What lines below contain the string "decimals"? List them all.

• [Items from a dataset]
● ● ● ● ● ● ●

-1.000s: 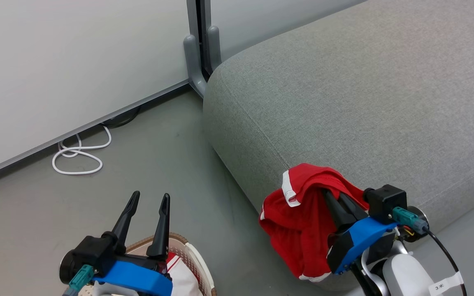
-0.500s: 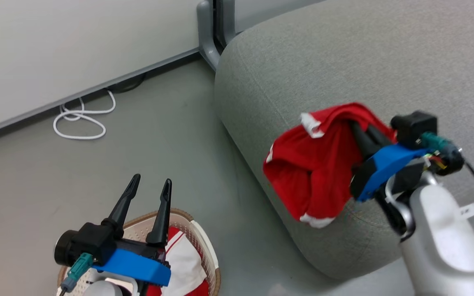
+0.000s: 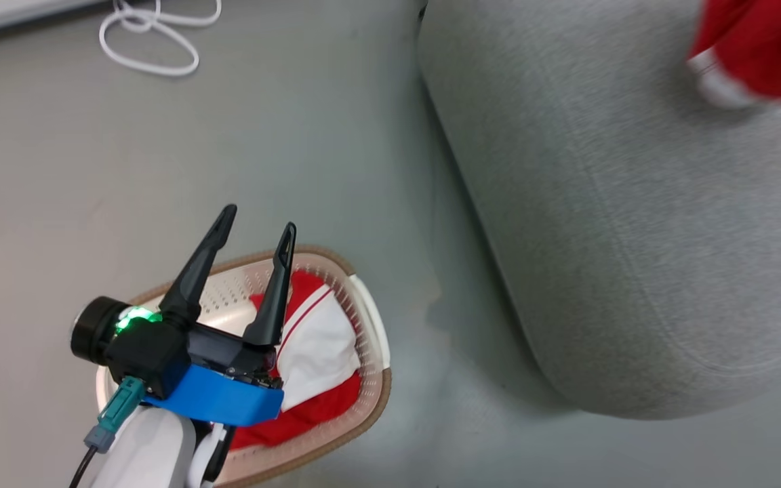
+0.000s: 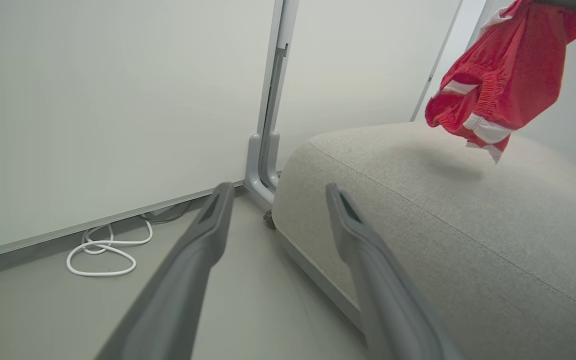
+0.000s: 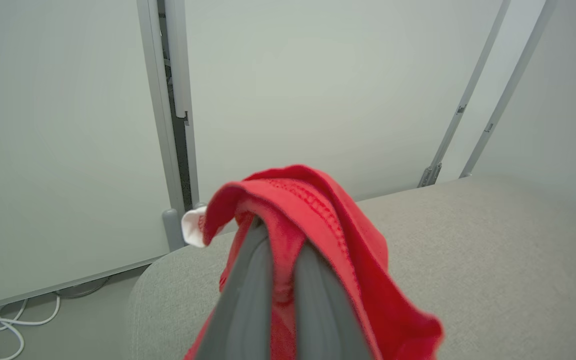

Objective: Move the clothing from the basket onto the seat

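Note:
One red piece of clothing (image 5: 318,215) with white trim hangs draped over my right gripper (image 5: 280,240), which is shut on it above the light grey seat (image 5: 468,250). In the left wrist view the same clothing (image 4: 503,75) dangles clear of the seat (image 4: 443,210); in the head view it is a red blur (image 3: 750,47) at the top right, over the seat (image 3: 634,237). A second red and white garment (image 3: 316,352) lies in the cream basket (image 3: 371,400) on the floor. My left gripper (image 3: 258,220) hovers over the basket, open and empty.
A coiled white cable (image 3: 153,41) lies on the grey floor by the wall. A grey post (image 4: 268,150) joins the pale wall panels behind the seat's corner. A strip of bare floor (image 3: 424,271) separates basket and seat.
The head camera has tipped down, bringing the basket into full view. My right gripper has lifted the red garment from the seat's front edge to above its top. The left gripper stays open.

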### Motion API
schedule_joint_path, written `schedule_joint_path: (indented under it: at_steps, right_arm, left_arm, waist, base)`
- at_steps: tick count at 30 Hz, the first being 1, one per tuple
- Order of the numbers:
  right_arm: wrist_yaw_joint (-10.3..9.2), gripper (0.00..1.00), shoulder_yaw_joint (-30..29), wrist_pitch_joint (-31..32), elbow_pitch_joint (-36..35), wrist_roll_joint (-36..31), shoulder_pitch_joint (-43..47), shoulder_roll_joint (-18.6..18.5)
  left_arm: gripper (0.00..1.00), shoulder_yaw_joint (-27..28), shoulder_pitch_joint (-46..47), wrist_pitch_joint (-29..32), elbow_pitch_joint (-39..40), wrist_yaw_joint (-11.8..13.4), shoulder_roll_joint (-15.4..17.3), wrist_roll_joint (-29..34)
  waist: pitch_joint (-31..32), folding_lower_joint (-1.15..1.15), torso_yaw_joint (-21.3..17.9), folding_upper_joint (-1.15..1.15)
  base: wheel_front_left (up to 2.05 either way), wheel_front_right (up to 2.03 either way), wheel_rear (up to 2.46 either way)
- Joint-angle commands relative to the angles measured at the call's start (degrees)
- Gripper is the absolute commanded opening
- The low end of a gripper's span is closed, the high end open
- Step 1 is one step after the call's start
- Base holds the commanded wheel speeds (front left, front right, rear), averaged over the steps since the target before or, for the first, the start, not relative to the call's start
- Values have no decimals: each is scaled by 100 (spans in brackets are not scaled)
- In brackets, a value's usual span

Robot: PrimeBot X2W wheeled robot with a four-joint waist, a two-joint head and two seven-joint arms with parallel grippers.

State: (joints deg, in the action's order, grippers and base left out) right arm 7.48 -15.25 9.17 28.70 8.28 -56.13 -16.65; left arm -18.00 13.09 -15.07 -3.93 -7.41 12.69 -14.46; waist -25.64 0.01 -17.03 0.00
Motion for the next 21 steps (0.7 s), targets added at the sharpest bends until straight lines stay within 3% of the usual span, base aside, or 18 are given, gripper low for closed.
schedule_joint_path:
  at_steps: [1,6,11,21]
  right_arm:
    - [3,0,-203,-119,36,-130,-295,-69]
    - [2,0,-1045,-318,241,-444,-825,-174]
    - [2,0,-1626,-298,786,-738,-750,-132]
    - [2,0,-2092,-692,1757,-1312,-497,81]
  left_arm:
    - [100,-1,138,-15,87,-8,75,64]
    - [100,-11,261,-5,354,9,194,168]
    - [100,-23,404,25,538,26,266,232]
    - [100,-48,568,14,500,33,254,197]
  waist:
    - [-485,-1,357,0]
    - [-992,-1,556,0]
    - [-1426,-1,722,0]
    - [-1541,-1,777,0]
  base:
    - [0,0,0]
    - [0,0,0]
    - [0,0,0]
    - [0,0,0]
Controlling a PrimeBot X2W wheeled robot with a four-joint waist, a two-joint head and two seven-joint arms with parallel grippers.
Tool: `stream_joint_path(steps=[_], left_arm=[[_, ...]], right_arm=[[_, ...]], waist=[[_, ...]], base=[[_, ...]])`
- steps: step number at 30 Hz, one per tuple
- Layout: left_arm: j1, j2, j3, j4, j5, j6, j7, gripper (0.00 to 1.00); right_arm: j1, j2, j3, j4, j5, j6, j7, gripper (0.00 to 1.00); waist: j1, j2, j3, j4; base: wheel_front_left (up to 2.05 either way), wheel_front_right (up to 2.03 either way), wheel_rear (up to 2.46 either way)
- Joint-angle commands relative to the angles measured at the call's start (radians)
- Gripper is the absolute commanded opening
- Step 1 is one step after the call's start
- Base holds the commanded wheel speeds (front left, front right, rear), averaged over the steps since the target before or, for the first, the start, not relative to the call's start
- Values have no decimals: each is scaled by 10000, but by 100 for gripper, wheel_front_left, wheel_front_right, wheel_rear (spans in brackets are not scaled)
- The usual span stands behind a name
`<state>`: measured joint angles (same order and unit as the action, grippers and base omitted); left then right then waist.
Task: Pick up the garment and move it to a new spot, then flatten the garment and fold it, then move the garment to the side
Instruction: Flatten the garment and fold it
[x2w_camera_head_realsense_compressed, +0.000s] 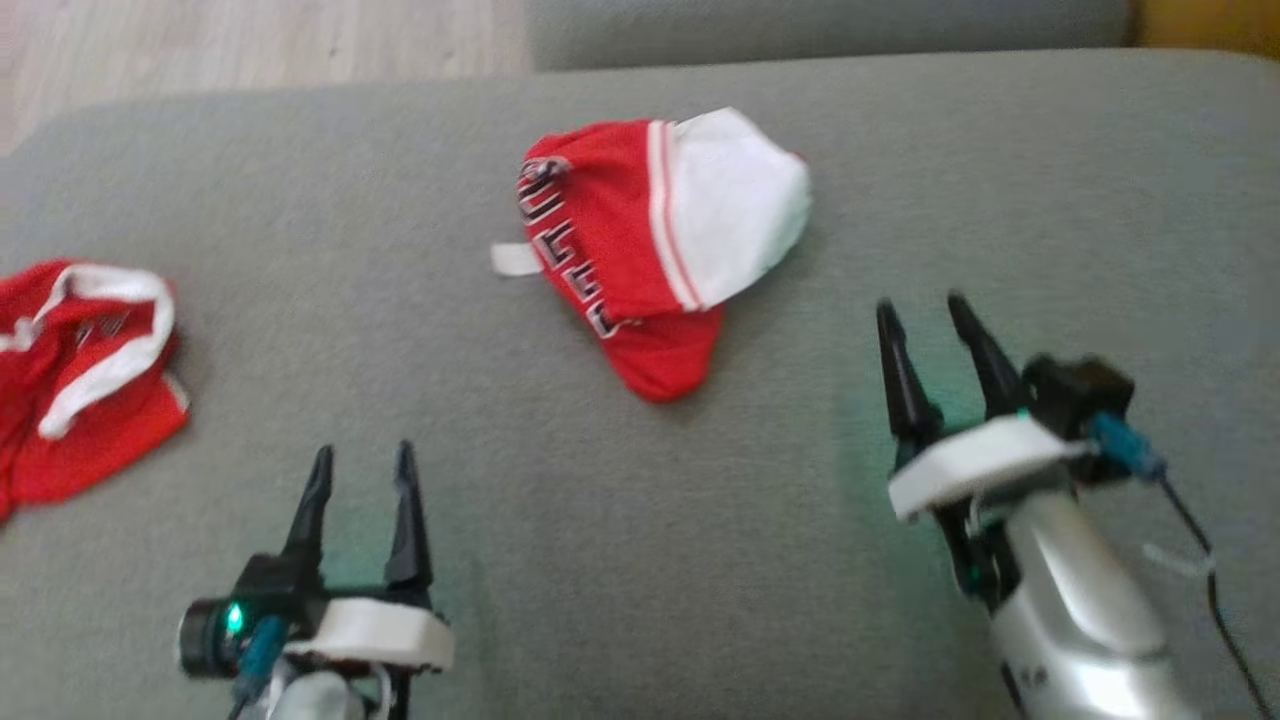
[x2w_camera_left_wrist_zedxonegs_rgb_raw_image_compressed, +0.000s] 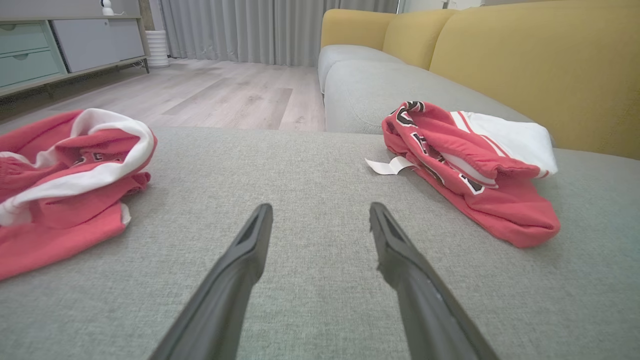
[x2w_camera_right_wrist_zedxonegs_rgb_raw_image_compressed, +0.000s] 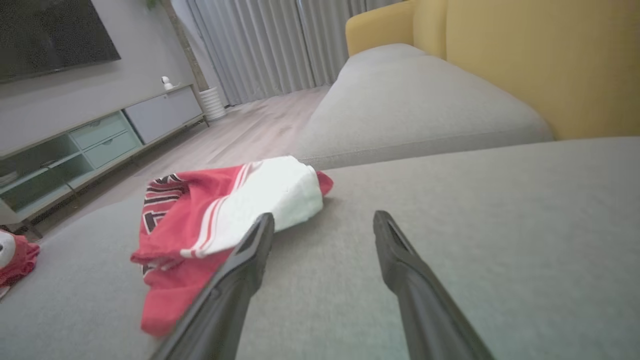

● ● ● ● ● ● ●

• [Result for this exercise]
- Values have no decimals: each is scaled by 100 (spans in brackets are not scaled)
- Values have no decimals: each is scaled by 10000, but by 100 for gripper, wheel_front_left, wheel_front_right, wheel_rear (spans in brackets are not scaled)

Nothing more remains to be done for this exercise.